A federal judge on June 12, 2018, approved the $85 billion merger between AT&T and Time Warner, rejecting the Department of Justice's assertion that the deal would substantially reduce market competition.
U.S. District Court Judge Richard Leon said the DOJ did not prove that AT&T's acquisition of Time Warner would raise prices for television and internet services and limit consumer choice options in a way that would be "likely to lessen competition substantially." He did not impose conditions on the merger.
"If there ever were an antitrust case where the parties had a dramatically different assessment of the current state of the relevant market and a fundamentally different vision of its future development, this is the one," Leon wrote in his 172-page opinion.
The DOJ's antitrust chief, Assistant Attorney General Makan Delrahim, sued last year to block the merger on the grounds that it would give AT&T, which distributes content through its subsidiary satellite television provider DirecTV, an unfair advantage over other companies that also distribute content. The DOJ said AT&T would be able to to charge rival distributors more for Time Warner content, which would likely result in increased prices for consumers.
AT&T and Time Warner argued that the video programming and distribution market was experiencing a revolution, and that they would need to combine content creation with distribution in order to catch up to internet-age technology giants such as Google, Facebook, Amazon, Hulu and Netflix.
AT&T general counsel David McAtee said after the ruling that the company would look to finalize the merger before June 20. The DOJ has not yet announced whether it will appeal the decision.
The merger would serve a major blow to President Donald Trump, who assured supporters that he would not allow it during an Oct. 22, 2016, campaign speech. "As an example of the power structure I'm fighting, AT&T is buying Time Warner and thus CNN, a deal we will not approve in my administration because it's too much concentration of power in the hands of too few," Trump said.
The ruling, however, was largely out of Trump's hands.
Trump does not have the authority to approve or deny mergers. "It was a promise he had no business making," said Eleanor Fox, professor of trade regulation at the New York University School of Law and an expert in antitrust law. "This is for the courts, not the president."
He can, however, appoint people to departments in charge of mergers, and he put Delrahim in charge of the DOJ's antitrust division. But Delrahim swore to the court that he was not influenced by the White House, and Leon halted the companies from introducing evidence concerning potential political intervention.

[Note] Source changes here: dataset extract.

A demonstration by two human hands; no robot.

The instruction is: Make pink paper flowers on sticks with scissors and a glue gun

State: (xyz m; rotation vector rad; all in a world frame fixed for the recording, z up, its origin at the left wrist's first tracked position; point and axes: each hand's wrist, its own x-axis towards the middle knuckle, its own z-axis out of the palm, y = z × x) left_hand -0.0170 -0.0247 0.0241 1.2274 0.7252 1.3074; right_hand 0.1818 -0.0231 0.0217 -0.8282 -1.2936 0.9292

The government could seek a stay of the court's decision to suspend the merger while the case travels through the appeals process. Leon took the unusual step when issuing his decision of urging the government not to seek a stay. He said a stay request would be "manifestly unjust" because the merger agreement is set to expire June 21 and a stay would essentially force this expiration.
The DOJ could also appeal the decision without seeking an injunction, but that would leave open the possibility that AT&T and Time Warner could complete the merger before the appeals process concluded.
DOJ spokesman Jeremy Edwards declined to comment on the government's intentions, pointing instead to a statement issued June 12, 2018, in which Delrahim said the DOJ was disappointed.
"We continue to believe that the pay-TV market will be less competitive and less innovative as a result of the proposed merger between AT&T and Time Warner," Delrahim said. "We will closely review the Court's opinion and consider next steps in light of our commitment to preserving competition for the benefit of American consumers."
Fox said there is "virtually no chance of the DOJ winning an appeal" should it seek one, because the decision was rendered on the basis of facts that cannot be reversed. "The role of fact-finding is for the judge of the trial court, and this was the trial court's decision," she said. "Unless there was a serious error made in the fact-finding, the appellate court cannot overturn the finding."
Until we see what the DOJ decides to do next, we will rate this promise Stalled.